Modern Art Collection has modern touches in its new home

| July 1, 2021 | 0 Comments

FRANK GEHRY designed the new exhibit space located on the top floor in BCAM.

An audio tour that tells of a Picasso lover in his youth, and a 1920s ragtime piece, are both just a smartphone click away in the new home of the Los Angeles County Museum of Art’s permanent Modern Art Collection.

Walk past touchless doors to enter the light-filled, thoroughly modern galleries filled with 250 works of art on the top (third) level of the Broad Contemporary Art Museum (BCAM) at LACMA. The exhibit, which opened June 13, is a sweeping historical tour beginning before World War 1.

Works by 200 artists are represented in the Frank Gehry-designed exhibit space. The works range from Matisse’s painting, “Tea” (1919), to bold mid-century pieces by Rothko and Pollock. One room is dedicated to paintings and sculptures by Picasso.

WORKS BY Picasso fill one entire room in the new gallery.

“It’s the largest exhibit of Picasso west of Manhattan,” senior curator and LACMA Department Head of Modern Art Stephanie Barron says on the audio tour — one of six thematic audio tours in the exhibit. Post-war women artists and stories of migration and displacement are among other themes.

The Picasso tour, activated via your phone app by a QR code on the gallery walls, tells of Picasso’s life and work, including his subjects, in describing many of the 21 works in the room dedicated to the Spanish-born artist.

Music soundtracks can also be heard throughout the exhibit via your smart phone. In the German Expressionist gallery, a composition by Schoenberg accompanies a painting by Wassily Kandinsky. Marlene Dietrich singing “Wenn die beste Freundin” takes you back to a swinging Berlin cabaret posted at a lithograph by Jeanne Mammen.

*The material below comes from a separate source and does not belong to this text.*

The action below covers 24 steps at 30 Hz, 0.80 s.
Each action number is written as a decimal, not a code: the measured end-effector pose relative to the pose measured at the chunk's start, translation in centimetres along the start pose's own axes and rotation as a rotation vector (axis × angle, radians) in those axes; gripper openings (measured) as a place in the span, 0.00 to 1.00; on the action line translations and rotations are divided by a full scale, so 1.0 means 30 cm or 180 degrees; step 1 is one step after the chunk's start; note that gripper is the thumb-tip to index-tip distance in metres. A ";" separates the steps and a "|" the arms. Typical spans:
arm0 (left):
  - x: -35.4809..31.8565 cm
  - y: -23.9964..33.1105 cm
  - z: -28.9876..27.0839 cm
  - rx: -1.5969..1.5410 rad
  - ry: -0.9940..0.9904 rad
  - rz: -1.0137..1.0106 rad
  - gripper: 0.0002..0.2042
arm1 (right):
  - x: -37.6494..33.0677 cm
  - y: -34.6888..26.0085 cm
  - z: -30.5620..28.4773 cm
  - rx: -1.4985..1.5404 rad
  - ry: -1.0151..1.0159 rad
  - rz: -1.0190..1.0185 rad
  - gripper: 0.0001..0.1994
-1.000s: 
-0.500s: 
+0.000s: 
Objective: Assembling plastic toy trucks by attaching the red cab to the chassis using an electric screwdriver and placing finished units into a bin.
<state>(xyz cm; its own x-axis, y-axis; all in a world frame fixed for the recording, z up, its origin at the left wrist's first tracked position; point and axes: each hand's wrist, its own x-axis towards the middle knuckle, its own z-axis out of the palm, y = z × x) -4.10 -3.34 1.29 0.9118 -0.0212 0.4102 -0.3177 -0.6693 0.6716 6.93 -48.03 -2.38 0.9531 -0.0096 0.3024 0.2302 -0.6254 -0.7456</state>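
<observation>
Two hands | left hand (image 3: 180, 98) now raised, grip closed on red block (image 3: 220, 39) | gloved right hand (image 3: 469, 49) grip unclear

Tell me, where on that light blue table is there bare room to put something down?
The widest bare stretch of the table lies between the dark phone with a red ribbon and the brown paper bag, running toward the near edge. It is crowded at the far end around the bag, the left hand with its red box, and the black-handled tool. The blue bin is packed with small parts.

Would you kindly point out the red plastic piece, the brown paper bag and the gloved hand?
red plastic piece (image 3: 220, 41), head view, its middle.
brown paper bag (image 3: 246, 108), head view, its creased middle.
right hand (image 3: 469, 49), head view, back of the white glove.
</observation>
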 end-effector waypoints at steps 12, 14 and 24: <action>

TEA BY HENRI MATISSE reflects the artist’s interest in African art, depicted in the mask-like face of his daughter, Marguerite, right.

A section named Made in France features works mostly from Paris — the epicenter of the Avant-Garde from 1880 to 1930, Barron tells us on a brief walk through the exhibit.

San Francisco-based artist Miki Hayakawa’s “Portrait of Negro” (1924), is accompanied by a ragtime piece that was popular at the time. The artist was a Japanese emigrant and at the onset of World War II spent time in an internment camp, we learn.

Surrealism and North and Latin American galleries include works by Georgia O’Keeffe and Diego Rivera, as well as Magritte’s “This is Not a Pipe” — “one of our most well known works,” Barron says.

Abstract Expressionists in the collection include Jackson Pollock, Mark Rothko and Ruth Asawa; Pop Art and Southern California Assemblage styles are represented by Roy Lichtenstein, Judy Chicago and Kienholz, among others.

WOMAN WITH GROCERIES by Jacob Lawrence, 1942.

Swing a door to enter “Central Meridian,” also known by its other name, “The Garage,” 1981, which is after the Modern era, but an interesting journey. Crickets chirp in this immersive recreation of a garage complete with a parked car and a moose head.

Each of the galleries includes new interpretive wall texts with recent scholarship information and engagement issues of provenance, colonialism and sociopolitical topics.

“This is years in the making,” Barron said of the exhibit.

In 2018, the collection was removed from its former home in the Ahmanson Building, which was demolished to prepare for a new museum at LACMA being constructed beyond the plaza east of BCAM. Purchase advance, timed tickets at lacma.org. LACMA is at 5905 Wilshire Blvd.